What to Research for the Oral Interview

Candidates are encouraged to do research on the police department that they’re interviewing with, to have some basic knowledge of the city, and the community. It can be important to know who the mayor is, the community demographics, and learn some of the issues that are happening locally. Know what the department is doing as far as community outreach. It’s always important to be able to show the interview board that you’re aware of some of the issues that are going on, and what you would do as a police officer to help bridge that gap between the community and the police department.

San Jose Police Chief Edgardo GarciaThe oral board interview questions do not require candidates to have any experience or specialized knowledge in the field of law enforcement. They’re designed for candidates to use common sense to be able to navigate the questions, make decisions, use some communication skills, show interpersonal sensitivity, and be able to communicate effectively with the interview board.

When a candidate is not prepared for the interview, it is very obvious to the board. Some candidates simply provide an answer such as, “I’m sorry, I don’t have the answer to that question right now.” There are awkward long pauses or, unnecessary blank stares. It is really unfortunate when a candidate has not prepared because it shows in the interview.

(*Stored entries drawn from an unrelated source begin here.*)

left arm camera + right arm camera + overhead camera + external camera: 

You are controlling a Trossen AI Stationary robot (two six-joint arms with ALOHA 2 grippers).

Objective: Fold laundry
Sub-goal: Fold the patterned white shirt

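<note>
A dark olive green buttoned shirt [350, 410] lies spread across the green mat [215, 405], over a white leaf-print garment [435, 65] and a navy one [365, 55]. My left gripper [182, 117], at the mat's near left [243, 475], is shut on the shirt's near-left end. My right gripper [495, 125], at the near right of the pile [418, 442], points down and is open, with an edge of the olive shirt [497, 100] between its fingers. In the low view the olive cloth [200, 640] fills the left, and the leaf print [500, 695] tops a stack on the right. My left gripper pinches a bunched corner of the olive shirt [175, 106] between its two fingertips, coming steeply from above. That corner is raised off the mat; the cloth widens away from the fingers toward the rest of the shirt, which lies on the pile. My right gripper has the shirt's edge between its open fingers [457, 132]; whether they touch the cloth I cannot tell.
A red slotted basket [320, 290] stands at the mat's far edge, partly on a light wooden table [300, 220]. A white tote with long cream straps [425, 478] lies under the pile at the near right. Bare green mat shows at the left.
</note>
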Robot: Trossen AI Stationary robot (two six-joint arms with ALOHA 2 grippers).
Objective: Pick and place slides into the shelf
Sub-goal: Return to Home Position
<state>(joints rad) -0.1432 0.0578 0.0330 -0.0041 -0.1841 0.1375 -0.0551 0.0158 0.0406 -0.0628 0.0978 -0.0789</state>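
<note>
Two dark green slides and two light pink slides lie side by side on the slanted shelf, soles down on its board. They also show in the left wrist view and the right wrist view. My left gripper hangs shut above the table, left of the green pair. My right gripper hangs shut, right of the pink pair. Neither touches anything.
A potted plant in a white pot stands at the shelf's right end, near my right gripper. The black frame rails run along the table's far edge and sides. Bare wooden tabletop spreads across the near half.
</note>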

Passing of the interview is a score of 70% or greater, however, candidates who score in the 80s, 90s, and 100s will be backgrounded.

Background Investigation

Once a candidate passes the interview, depending upon their score, they may advance to the background process. A backgrounder will notify candidates and the agency will provide additional testing. Additional documents will also be requested. There will be a one-on-one meeting with the backgrounder, a polygraph examination, fingerprints, and credit checks. The candidate will receive the Personal History Statement (PHS), which is a fairly extensive document that needs to be completed. The candidate will be asked to provide references. There’s an inquiry into the applicants driving history, educational transcripts, one-on-one meetings with roommates, landlords, friends, and possibly acquaintances.

Candidates are then presented to the hiring committee by the backgrounders based on the score they received on their oral board interview. The backgrounders are given a few minutes to offer a little insight into their candidate and then the committee decides whether or not the candidate is selected.

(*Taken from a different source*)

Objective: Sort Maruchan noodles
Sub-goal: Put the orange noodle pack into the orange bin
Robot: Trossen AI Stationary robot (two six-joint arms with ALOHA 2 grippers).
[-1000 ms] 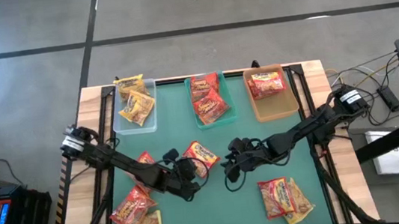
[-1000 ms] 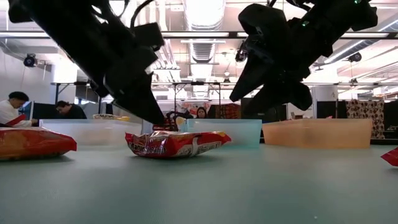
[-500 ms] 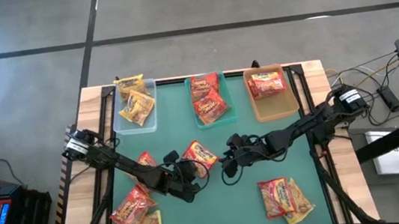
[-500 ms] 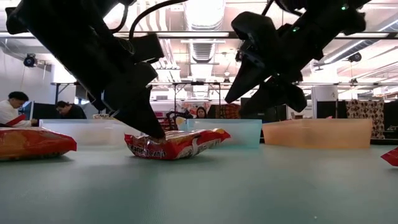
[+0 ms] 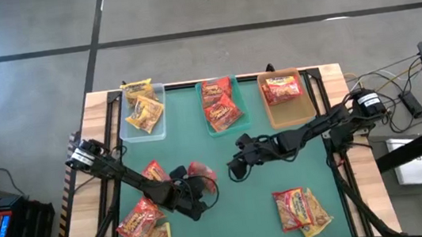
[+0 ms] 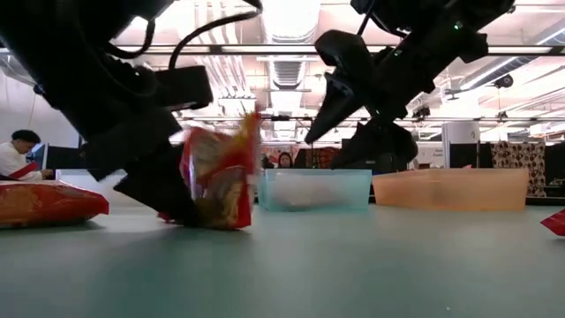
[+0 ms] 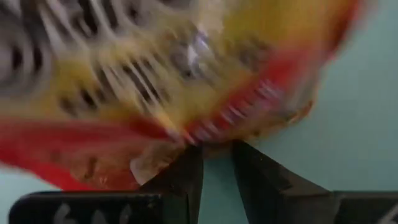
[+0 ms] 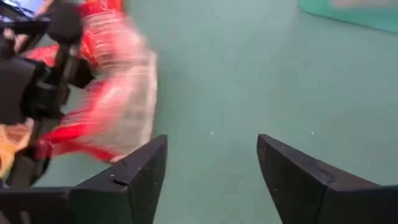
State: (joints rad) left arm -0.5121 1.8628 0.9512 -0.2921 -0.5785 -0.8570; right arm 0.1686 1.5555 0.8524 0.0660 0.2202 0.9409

When the candidate is selected, they are notified via a formal email. That letter is a condition offer of employment, contingent upon passing the medical exam and the psychological exam.

The Psychological Exam

The psychological exam consists of two parts, a written exam and an interview. The written exam has approximately 500 questions. The interview is one-on-one with the psychologist. If a candidate does not pass their initial psychological exam, the candidate can appeal it, and in some cases, the agency will pay for another assessment from another psychologist.

Medical Exam

The medical exam will consist of a doctor’s visit, where they check vision, hearing, exam lungs, do lab work on blood, urine, etc.

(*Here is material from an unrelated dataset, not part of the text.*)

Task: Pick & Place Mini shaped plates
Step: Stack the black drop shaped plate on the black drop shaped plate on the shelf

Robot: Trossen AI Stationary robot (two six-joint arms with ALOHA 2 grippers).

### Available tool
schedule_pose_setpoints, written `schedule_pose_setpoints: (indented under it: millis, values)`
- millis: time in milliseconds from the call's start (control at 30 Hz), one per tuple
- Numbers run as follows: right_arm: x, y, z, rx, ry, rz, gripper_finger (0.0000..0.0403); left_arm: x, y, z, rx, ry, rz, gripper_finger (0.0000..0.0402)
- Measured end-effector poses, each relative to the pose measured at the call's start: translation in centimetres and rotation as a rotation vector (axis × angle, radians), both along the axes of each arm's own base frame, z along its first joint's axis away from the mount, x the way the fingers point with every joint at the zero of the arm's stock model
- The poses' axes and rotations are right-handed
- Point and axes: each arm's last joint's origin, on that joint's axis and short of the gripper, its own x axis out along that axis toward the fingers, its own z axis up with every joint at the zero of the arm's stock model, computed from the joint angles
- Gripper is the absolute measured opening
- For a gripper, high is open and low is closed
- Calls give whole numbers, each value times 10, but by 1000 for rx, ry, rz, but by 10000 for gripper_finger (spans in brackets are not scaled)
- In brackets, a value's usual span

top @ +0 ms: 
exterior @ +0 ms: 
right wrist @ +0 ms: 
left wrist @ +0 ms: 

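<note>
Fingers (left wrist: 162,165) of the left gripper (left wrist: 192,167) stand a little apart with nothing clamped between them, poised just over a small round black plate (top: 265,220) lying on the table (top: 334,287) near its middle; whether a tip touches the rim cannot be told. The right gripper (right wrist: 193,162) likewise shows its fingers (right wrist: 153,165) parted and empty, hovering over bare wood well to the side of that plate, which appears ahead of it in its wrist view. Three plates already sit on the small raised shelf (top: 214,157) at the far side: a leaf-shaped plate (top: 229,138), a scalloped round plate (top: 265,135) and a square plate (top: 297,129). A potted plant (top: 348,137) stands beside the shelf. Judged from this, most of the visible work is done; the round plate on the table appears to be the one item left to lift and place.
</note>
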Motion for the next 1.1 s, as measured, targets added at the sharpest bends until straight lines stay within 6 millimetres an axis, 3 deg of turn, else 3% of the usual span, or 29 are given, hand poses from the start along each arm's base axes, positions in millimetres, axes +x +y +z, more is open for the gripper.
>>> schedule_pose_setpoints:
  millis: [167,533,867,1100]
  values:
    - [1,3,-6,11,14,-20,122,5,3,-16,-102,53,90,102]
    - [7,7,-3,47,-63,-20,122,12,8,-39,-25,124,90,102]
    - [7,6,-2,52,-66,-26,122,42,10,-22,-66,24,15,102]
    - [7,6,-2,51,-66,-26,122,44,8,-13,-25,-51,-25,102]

Once a candidate has successfully passed those three items, they will receive another official letter providing an academy start date. If an applicant is not selected, it doesn’t necessarily mean that they were disqualified, because that would have taken place earlier in the process. It just means there were a lot of very great candidates and the agency could only put a certain number of candidates into the academy.

It is important for candidates to have patience, be flexible, be understanding and put 110% effort into the process. This is the most noble profession applicants will enter and honesty, integrity, and decision-making starts with the application process. If a candidate is honest, does the right thing, and gives it 110%, they will have a good experience with the testing process and hopefully enter the greatest profession. It could take candidates up to nine months to get a job in law enforcement. However, what they are going to get in return is 25 to 30 years of “pure epicness.”